Work order »
Copy the material below verbatim from the line with "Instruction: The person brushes" to the line with "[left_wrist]", both lines included, omitting pictures and every line outside that range.
※
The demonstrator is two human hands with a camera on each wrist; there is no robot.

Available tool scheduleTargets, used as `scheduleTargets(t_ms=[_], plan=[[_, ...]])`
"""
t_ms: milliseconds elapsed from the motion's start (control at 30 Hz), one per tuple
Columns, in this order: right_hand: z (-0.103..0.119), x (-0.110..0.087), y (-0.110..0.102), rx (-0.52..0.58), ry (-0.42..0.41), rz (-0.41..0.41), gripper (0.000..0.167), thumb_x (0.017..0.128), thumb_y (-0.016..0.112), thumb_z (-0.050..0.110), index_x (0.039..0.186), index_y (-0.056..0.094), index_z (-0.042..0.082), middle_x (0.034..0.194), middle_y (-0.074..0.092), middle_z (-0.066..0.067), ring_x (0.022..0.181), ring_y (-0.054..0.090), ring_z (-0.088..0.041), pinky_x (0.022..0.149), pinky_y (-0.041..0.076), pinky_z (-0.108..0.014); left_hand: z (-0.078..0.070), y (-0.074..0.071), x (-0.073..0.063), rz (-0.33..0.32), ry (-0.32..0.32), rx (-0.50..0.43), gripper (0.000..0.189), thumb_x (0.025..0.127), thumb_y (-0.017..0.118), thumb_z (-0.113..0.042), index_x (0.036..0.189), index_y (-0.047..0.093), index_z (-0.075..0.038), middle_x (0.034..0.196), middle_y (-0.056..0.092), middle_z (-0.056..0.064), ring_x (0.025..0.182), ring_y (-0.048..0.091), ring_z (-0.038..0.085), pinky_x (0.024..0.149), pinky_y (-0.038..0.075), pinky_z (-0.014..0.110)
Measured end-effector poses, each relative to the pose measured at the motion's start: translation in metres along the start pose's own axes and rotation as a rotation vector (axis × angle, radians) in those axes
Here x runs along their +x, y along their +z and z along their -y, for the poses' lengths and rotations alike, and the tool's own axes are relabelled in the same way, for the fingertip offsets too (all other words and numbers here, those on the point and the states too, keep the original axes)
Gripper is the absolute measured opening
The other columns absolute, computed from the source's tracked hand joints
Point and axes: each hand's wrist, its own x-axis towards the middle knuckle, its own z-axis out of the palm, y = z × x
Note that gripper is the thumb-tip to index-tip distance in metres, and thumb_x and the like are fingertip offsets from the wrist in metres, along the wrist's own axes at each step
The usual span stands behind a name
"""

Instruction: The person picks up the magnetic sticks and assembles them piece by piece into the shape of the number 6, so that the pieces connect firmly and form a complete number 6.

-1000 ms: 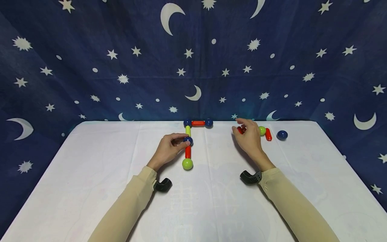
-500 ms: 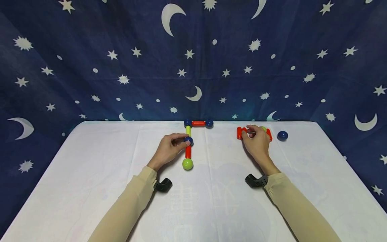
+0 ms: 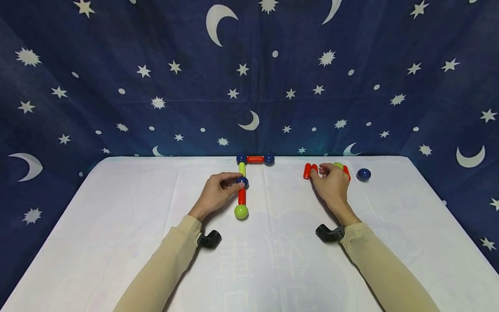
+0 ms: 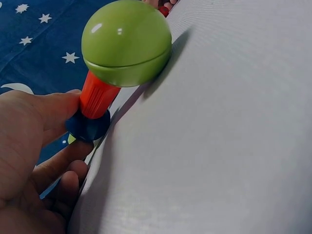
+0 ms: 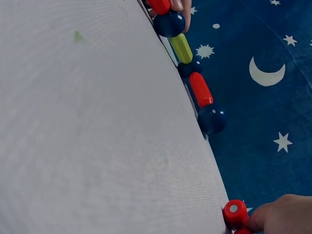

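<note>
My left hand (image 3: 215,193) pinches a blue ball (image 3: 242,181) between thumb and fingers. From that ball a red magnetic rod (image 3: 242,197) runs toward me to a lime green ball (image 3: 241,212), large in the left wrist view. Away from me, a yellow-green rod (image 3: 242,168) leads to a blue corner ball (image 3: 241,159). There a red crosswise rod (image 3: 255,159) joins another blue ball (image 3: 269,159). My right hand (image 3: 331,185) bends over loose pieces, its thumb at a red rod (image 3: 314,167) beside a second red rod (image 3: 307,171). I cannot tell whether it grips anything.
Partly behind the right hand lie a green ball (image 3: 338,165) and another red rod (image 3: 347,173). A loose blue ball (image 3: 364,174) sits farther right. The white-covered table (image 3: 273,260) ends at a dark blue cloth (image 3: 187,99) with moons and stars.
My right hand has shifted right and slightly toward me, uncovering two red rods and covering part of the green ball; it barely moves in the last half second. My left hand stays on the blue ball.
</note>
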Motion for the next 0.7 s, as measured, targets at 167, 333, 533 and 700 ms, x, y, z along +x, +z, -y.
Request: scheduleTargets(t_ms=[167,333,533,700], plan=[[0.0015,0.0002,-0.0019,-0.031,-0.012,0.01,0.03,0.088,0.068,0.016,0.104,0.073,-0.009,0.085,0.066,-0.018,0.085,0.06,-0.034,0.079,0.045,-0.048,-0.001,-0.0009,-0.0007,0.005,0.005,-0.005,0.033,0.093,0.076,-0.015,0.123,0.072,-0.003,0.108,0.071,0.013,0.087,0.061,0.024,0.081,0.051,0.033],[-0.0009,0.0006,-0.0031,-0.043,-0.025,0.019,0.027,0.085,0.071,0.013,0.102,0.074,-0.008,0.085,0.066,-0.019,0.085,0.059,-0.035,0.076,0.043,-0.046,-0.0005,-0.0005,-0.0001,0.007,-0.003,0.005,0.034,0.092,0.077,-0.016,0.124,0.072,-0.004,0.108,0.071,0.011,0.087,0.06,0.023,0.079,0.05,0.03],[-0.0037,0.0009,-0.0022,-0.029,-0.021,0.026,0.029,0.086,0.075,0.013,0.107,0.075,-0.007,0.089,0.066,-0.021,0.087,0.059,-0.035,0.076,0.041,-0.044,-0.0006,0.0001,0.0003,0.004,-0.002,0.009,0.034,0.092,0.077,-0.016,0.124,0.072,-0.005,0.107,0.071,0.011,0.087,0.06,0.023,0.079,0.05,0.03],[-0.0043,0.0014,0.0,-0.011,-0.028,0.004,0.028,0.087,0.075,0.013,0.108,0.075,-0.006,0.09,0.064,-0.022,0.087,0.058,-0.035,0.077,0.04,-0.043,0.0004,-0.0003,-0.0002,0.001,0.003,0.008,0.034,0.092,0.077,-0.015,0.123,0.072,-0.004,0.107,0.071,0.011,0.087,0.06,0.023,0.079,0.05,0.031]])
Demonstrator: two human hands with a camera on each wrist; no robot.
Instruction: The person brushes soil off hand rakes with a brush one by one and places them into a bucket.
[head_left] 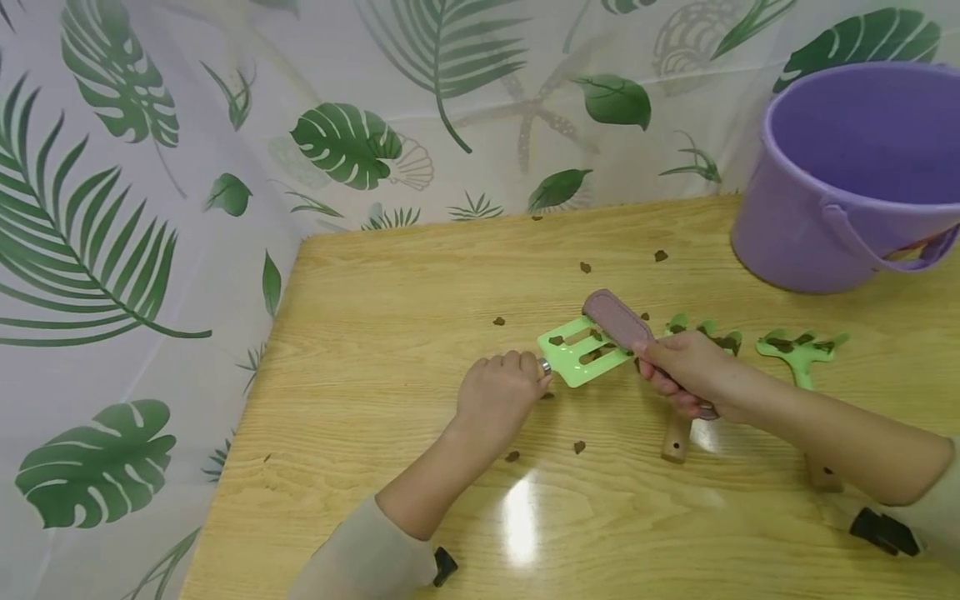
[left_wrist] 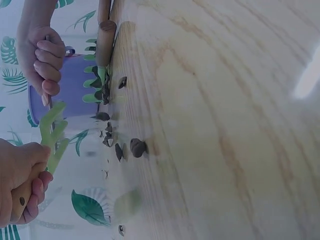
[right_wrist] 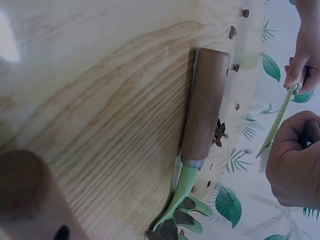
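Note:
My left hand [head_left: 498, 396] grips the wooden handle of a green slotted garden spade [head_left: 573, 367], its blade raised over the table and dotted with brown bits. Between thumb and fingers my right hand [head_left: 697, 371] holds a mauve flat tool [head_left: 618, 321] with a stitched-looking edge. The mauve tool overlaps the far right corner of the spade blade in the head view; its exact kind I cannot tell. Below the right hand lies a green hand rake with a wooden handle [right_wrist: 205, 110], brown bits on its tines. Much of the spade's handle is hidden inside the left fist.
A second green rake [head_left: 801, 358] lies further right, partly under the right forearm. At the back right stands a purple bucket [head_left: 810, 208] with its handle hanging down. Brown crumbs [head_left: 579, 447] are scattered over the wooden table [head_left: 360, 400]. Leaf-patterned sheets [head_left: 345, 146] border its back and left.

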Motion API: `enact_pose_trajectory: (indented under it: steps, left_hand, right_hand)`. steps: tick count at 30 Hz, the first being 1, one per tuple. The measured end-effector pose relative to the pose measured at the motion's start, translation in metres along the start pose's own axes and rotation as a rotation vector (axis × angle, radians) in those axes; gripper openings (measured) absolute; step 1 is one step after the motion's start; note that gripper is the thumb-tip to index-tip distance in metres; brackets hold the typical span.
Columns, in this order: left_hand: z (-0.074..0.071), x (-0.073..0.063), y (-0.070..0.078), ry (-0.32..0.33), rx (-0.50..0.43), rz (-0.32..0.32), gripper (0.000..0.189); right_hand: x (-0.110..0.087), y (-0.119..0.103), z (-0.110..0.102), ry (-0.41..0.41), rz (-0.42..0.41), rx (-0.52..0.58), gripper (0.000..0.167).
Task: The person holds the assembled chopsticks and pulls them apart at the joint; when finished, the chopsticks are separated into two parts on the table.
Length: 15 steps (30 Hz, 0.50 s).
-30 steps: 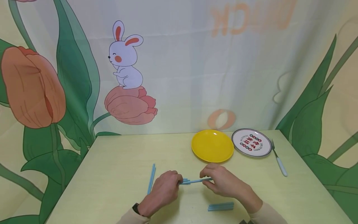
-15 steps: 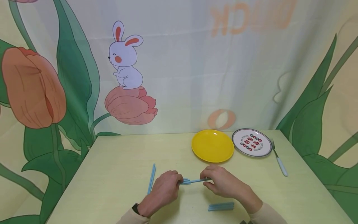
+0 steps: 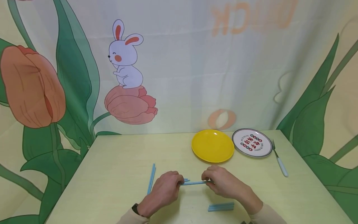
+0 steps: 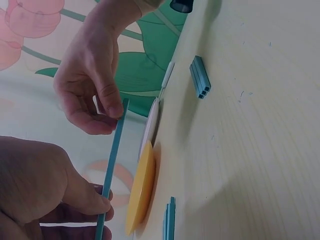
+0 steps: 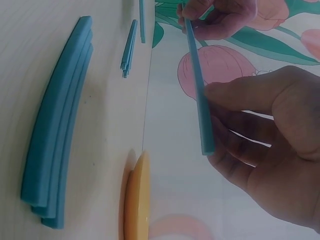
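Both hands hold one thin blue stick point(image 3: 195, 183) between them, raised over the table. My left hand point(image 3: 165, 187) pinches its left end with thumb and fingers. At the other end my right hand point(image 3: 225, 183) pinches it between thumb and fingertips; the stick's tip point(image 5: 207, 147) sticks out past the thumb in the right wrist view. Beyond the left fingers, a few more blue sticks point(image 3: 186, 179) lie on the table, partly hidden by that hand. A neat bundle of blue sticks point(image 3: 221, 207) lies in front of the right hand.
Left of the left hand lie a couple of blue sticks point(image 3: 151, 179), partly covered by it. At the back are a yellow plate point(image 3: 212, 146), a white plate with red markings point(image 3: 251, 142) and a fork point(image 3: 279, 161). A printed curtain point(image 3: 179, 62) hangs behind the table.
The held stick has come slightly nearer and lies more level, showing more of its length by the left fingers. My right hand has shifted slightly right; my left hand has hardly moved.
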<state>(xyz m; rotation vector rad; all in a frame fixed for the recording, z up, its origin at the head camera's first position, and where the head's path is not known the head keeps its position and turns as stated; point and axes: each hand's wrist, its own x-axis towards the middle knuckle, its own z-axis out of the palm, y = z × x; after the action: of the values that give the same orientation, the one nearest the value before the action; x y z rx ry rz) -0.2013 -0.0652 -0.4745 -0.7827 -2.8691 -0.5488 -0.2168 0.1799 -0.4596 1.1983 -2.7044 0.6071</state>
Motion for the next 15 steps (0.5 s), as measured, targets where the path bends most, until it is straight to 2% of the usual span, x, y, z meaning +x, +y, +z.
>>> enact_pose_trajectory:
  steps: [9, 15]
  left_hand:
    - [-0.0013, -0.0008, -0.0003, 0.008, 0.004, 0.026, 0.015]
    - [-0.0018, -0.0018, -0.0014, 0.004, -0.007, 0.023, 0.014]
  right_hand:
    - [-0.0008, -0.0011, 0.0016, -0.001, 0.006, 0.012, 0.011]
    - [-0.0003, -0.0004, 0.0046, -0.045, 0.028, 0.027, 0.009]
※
Problem solution »
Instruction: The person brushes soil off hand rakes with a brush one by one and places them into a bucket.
[head_left] 
[left_wrist] 

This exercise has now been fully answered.